Lição amarga, o isolamento imposto pela covid-19 comprovou, em massa, quanto fazem falta o contato social e a troca de cortesia. Por outro lado, instigou a força da solidariedade e da responsabilidade frente a uma doença contagiosa. “Naquele momento, enfrentávamos todos a mesma ameaça, o que nos obrigava a olhar mais para o outro e a considerar como nossas ações impactavam a vida de todos”, afirma Pinsky.

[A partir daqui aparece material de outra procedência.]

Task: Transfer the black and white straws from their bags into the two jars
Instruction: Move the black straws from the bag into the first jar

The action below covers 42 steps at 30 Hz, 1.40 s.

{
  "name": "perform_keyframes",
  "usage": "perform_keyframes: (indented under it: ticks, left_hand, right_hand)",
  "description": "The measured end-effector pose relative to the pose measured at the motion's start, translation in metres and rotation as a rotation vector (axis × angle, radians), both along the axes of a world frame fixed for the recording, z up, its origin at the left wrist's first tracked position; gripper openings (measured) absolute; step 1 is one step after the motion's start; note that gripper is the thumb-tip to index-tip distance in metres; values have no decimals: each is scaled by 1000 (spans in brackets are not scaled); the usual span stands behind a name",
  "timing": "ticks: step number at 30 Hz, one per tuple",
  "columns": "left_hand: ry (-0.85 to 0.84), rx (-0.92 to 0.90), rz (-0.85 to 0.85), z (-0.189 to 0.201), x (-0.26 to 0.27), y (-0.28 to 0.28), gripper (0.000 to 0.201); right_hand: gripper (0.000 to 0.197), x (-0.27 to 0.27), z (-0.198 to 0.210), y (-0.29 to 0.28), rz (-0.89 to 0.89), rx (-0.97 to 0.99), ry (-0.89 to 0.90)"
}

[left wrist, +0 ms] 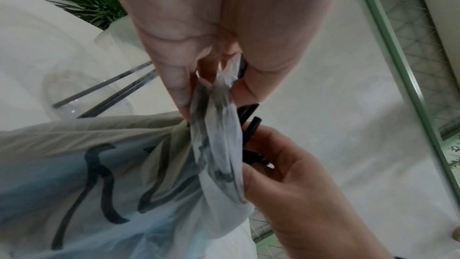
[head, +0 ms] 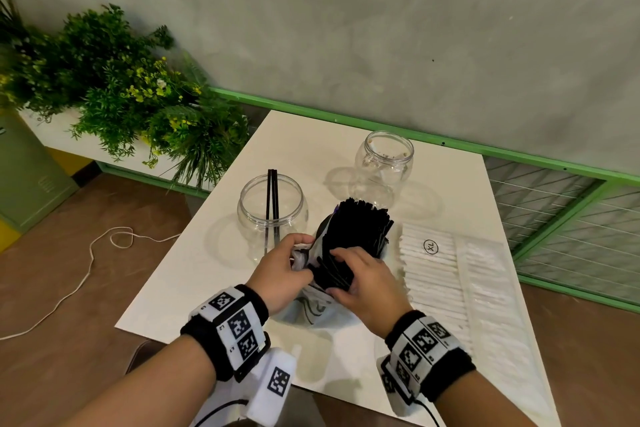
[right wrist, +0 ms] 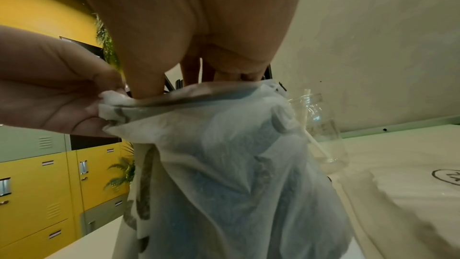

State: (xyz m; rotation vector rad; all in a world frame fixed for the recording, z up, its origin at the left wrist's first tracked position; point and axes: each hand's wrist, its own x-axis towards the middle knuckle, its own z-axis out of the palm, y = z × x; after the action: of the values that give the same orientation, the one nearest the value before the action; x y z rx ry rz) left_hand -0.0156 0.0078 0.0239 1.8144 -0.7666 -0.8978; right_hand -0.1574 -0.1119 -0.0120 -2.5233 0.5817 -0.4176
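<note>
Black plastic straws fan from the thin white plastic bag, whose rim the left hand pinches while the right hand grasps several, best drawn out straight.

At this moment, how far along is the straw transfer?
Barely started: the near jar holds a few black straws, the far jar a white one or two. The left hand pinches the bag while the right hand grips the black bundle. The white pack remains.
</note>
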Motion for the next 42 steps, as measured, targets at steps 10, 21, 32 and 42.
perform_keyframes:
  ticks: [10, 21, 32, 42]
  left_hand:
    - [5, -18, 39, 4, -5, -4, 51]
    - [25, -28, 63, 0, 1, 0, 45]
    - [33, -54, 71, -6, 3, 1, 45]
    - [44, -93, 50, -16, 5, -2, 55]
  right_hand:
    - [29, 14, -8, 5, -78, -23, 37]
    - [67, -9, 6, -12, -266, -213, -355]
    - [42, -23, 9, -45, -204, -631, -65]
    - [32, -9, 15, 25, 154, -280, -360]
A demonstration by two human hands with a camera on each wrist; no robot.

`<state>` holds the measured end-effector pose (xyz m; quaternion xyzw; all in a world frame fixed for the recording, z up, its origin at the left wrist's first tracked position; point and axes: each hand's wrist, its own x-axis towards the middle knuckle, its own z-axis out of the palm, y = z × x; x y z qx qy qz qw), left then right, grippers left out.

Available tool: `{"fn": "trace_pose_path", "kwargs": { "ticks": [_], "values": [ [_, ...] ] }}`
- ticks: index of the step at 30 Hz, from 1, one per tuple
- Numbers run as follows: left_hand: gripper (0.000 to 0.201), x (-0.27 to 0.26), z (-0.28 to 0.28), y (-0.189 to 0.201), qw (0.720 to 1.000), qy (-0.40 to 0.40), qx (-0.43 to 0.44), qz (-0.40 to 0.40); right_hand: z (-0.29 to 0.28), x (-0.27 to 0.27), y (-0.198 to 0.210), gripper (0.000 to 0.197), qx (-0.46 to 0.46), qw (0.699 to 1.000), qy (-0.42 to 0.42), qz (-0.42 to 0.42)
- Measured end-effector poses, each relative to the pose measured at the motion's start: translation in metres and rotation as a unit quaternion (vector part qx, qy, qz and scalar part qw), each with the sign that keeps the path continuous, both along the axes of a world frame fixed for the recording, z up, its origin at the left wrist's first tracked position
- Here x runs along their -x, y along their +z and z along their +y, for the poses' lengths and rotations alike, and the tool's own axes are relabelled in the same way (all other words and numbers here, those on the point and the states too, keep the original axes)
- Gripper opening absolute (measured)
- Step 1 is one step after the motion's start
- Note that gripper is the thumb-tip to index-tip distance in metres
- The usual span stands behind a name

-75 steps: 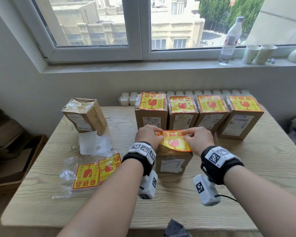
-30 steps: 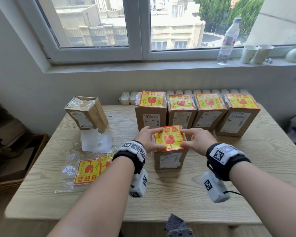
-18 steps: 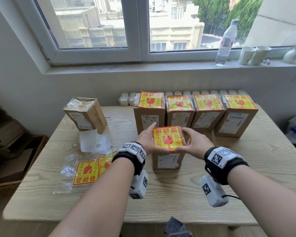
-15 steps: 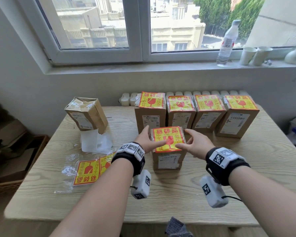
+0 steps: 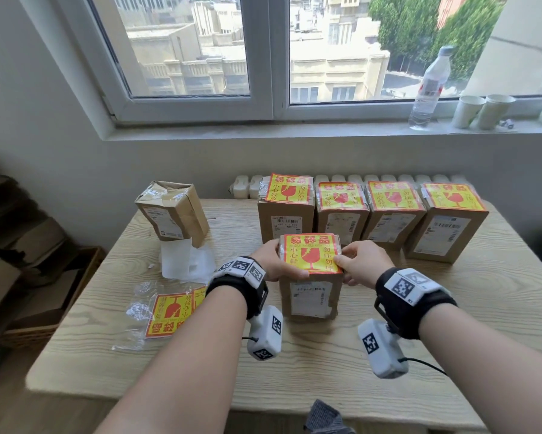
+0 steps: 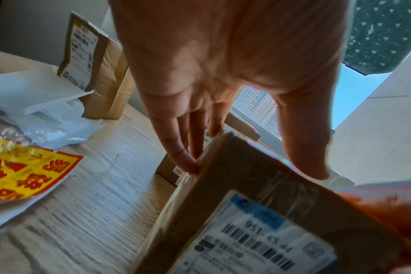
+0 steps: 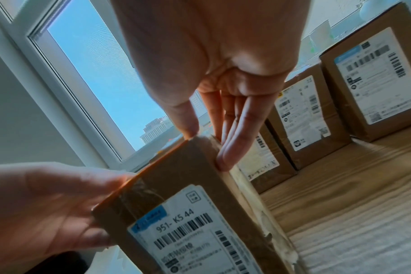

Mas não é preciso tocar o dia a dia sob a sombra de uma catástrofe para transbordar gentileza. Pelo contrário. E há inspirações dignas de reconhecimento. Caso emblemático é o da queniana Wangari Maathai (1940-2011): exemplo de que quem semeia pequenas ações pode colher mudanças significativas no mundo. Em 1977, ela iniciou o movimento Cinturão Verde com o simples gesto de plantar árvores para combater a degradação ambiental em sua terra natal. A iniciativa cresceu a ponto de virar um programa de grande escala a promover as causas da sustentabilidade, da inclusão social e do empoderamento feminino em todo o continente africano. Por seu poder transformador, Wangari se tornou a primeira mulher africana a receber o Prêmio Nobel da Paz, em 2004. Sua história reforça que, embora a gentileza até pareça instintiva, pode ser cultivada como hábito e se multiplicar. É algo que começa em casa, na educação das crianças, se espalha pelas ruas e no ambiente de trabalho e desata, sempre, um círculo virtuoso. E, diante das inúmeras crises à vista, ninguém em sã consciência deve abrir mão dela.